Поначалу «проблема мальчика» невольно передалась и нам. Будучи с детства твёрдо убеждены, что мальчики родятся в чьих угодно семьях, только не у нас, мы с Неллей и не надеялись на такое счастье. И даже заранее честно предупредили своих мужей, чтобы на сыновей не рассчитывали и никаких претензий нам потом не предъявляли. Первой родила Нелля. Мальчик! Моя реакция на это известие была такая: я упала на грудь мужу и зарыдала. Рыдала я по двум причинам: во–первых, от радости за сестру, что она отмучилась (почему‑то за её роды я переживала больше, чем за свои). Во–вторых, я решила, что раз у Нелли родился мальчик, то уж у меня наверняка будет девочка, не может же это счастье выпасть нашей семье два раза подряд! Через два месяца у меня родился сын. Потом подросли и вышли замуж наши младшие сестры, и там тоже пошли мальчики. Надо ли говорить, как счастлив и горд был папа!

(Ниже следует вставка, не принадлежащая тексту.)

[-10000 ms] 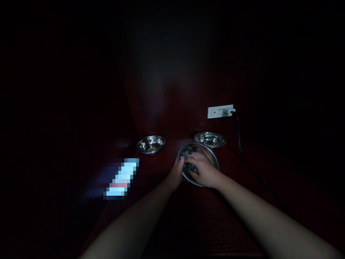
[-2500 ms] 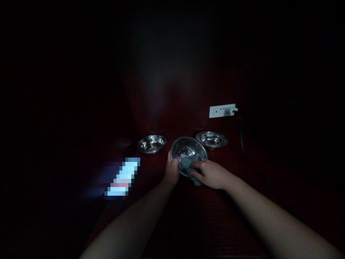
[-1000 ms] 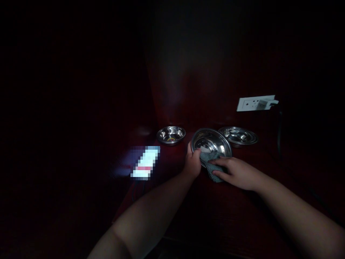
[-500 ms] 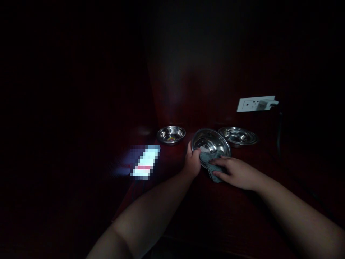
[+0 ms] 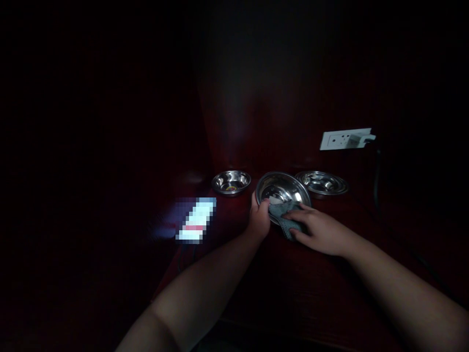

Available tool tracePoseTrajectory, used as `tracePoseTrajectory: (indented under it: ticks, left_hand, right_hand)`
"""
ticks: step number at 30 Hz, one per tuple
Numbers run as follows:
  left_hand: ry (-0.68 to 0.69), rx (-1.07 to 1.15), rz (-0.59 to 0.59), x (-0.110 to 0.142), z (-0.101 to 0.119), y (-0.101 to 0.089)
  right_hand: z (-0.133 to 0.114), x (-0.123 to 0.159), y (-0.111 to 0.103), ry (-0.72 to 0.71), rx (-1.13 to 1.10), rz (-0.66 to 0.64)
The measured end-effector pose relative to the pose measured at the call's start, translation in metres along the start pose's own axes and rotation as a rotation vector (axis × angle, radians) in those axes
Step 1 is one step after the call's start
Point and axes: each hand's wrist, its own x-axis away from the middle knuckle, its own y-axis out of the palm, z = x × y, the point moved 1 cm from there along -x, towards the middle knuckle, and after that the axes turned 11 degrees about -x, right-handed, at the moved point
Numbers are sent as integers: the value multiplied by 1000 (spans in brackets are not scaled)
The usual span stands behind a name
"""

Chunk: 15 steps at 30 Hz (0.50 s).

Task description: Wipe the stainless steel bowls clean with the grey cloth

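A shiny steel bowl is tilted toward me above the dark red table. My left hand grips its left rim, thumb on the inside and fingers behind. Over the near rim lies a grey-green cloth, partly inside the bowl and partly hanging outside. My right hand is closed on this cloth, its fingers pressing it against the bowl's near side. A pale patch, perhaps a label, shows on the bowl's floor beside my left thumb. My right palm hides part of the cloth.
Another steel bowl with a yellow and red sticker stands at the back left. Behind the held bowl is a stack of steel dishes. A lit, blurred-out phone lies at left. A wall socket holds a plug with a dark cable.
Earlier my right hand was deep inside the bowl; now it holds the cloth at the near rim. The view has turned left, shifting everything right. In the last half second little has moved.
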Motion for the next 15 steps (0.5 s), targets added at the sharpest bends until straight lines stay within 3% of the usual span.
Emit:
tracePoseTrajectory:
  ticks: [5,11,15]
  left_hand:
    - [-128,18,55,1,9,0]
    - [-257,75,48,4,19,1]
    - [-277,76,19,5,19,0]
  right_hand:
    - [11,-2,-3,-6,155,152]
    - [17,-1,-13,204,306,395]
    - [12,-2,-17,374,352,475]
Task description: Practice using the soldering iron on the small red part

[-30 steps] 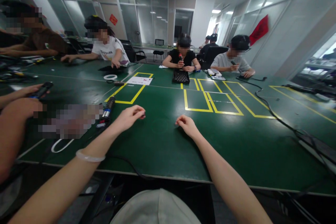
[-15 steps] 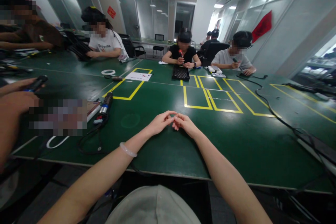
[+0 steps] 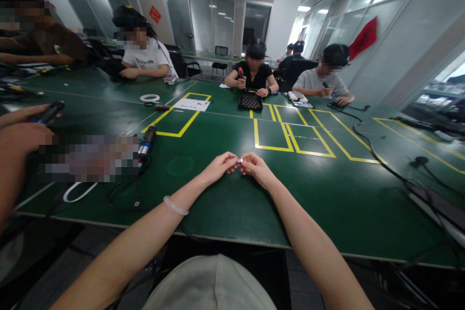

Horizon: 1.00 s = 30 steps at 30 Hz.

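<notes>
My left hand (image 3: 218,166) and my right hand (image 3: 256,166) meet fingertip to fingertip just above the green table (image 3: 232,203). Both are pinched on a tiny pale part (image 3: 240,160) held between them; I cannot make out what it is. A pale bangle (image 3: 175,206) circles my left wrist. An electric screwdriver (image 3: 146,143) with a black cable lies on the table to the left of my left hand, apart from it.
Yellow tape boxes (image 3: 290,138) mark the table ahead. A neighbour's arm (image 3: 18,150) reaches in at the left. Across the table several people work; a black tray (image 3: 250,101), a white sheet (image 3: 191,104) and a white ring (image 3: 149,98) lie there. Black cables (image 3: 395,174) run along the right.
My hands were apart a second ago, the left near the screwdriver. They have come together at the table's middle and now pinch a small part between them.
</notes>
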Available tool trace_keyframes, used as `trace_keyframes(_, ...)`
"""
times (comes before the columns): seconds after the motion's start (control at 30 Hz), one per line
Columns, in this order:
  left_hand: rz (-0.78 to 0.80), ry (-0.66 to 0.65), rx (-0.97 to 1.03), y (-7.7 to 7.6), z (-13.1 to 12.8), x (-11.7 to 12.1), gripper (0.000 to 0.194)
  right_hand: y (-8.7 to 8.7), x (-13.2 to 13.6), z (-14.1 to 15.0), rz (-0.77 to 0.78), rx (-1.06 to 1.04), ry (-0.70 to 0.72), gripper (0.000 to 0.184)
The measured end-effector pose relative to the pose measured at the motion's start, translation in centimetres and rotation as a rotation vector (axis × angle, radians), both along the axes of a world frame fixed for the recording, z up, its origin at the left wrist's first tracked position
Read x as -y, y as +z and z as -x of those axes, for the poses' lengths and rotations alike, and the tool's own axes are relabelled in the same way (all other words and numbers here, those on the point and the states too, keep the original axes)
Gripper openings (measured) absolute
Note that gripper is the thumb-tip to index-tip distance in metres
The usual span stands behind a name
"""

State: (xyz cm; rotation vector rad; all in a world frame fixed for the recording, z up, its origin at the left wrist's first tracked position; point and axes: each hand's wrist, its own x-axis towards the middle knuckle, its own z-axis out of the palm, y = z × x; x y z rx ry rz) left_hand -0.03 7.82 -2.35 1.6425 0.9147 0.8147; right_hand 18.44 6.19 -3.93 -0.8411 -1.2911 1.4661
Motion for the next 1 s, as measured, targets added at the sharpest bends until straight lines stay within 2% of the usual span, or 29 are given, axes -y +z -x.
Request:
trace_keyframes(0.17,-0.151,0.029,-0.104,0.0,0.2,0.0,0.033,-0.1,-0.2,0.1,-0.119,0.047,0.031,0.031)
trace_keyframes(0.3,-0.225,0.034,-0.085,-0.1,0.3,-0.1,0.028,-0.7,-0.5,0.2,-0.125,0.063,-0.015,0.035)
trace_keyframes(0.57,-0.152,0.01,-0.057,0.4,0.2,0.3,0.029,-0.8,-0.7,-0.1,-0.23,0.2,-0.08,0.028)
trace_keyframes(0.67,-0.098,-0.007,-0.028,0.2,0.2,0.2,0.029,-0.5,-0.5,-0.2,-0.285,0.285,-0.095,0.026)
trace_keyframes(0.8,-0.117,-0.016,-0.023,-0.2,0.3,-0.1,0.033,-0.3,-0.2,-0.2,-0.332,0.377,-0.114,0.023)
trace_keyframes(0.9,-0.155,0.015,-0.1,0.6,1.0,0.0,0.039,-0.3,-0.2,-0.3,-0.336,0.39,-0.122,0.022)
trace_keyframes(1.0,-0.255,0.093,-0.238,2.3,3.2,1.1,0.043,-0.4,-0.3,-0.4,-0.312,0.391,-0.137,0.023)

Наши дети рождались почему‑то парами. Сначала, в 1975 году, с разницей в два месяца родились Антоша и Алёша. Потом, десять лет спустя, в 1985–м, с разницей в месяц – Арина и Родион. Ещё через три года появились на свет Саша и Кирилл, у этих разница чуть больше – в несколько месяцев, но всё равно парочка. При этом никто ни с кем, конечно, не договаривался: давай, мол, сестра, с тобой разом… Само собой как‑то выходило. Сначала мы с Неллей, потом Алла и Женя, потом (по второму заходу) Нелля и Алла.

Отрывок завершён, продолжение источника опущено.